6.通勤途中の満員電車で

通勤途中の満員電車で不意に体に伸びてくる手。

痴漢なんて遭遇しようものなら相手の手を捻りあげて大声を上げてやればいい。そんな風に思っていたのに、現実はそう簡単にはいかない。

体を這い回る手が気持ち悪くて、怖くて声が出なかった。

早く、早く駅に着いて。

そう必死で祈りながら耐えて、けれど相手は私が抵抗しないのをいいことにその動きが大胆になった。


「ゃ……っ」


電車の走る音や周囲の音で誰にも聞き取れないほどの小さな声が漏れた。

その時。


「何やってんだ、アンタ」

「っ」


体に触れる手の感触が消えて背後から苛立った低い声。その聞き覚えのある声に振り返れば会社の同僚の1人がいた。

特別親しくもなく、仕事の話しかしたことのないような相手。同じ電車に乗ってることも初めて知った。

そんな彼は恐らく私に触れていた男の手を捻り上げて鋭い目で睨みつけている。その騒ぎに周囲の視線も集まり、男の顔はどんどんと青ざめていった。
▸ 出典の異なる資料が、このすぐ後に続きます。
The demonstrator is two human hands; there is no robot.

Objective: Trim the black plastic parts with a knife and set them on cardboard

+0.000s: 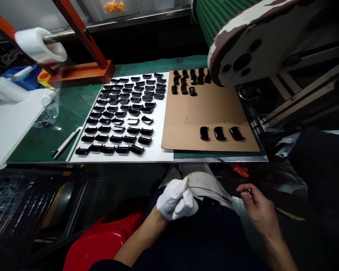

その時駅に着いた電車のドアが開き、男は掴まれた腕を強引に振り払い電車を降りる他の乗客に紛れて電車を飛び出していった。


「待ちやがれ!」

「まっ、待って!」


男を追いかけようと飛び出そうとした同僚の腕を掴んで止める。

その間にドアは閉まって再び電車は動き出した。


「おい、逃げられただろ」

「ご、ごめん。でも、大丈夫だから。構っていたら遅刻しちゃう」


今日は同僚にとって重要な会議があったはずだ。

事情を説明すれば納得はしてもらえるかもしれないけれど、大事なチャンスを逃すかもしれない。


「大丈夫。別に大したことないから」

「……泣きそうだったくせに」

「そ、それは……」


言葉を返せない私に同僚は小さな溜息をついたかと思うと私の手を取った。

何故、どうして急に、そんな言葉が浮かんでは動揺しすぎて尋ねられない。

けれど、握られた手から伝わる力強いその手の感触に震えていた体が徐々に落ち着いていくのが分かった。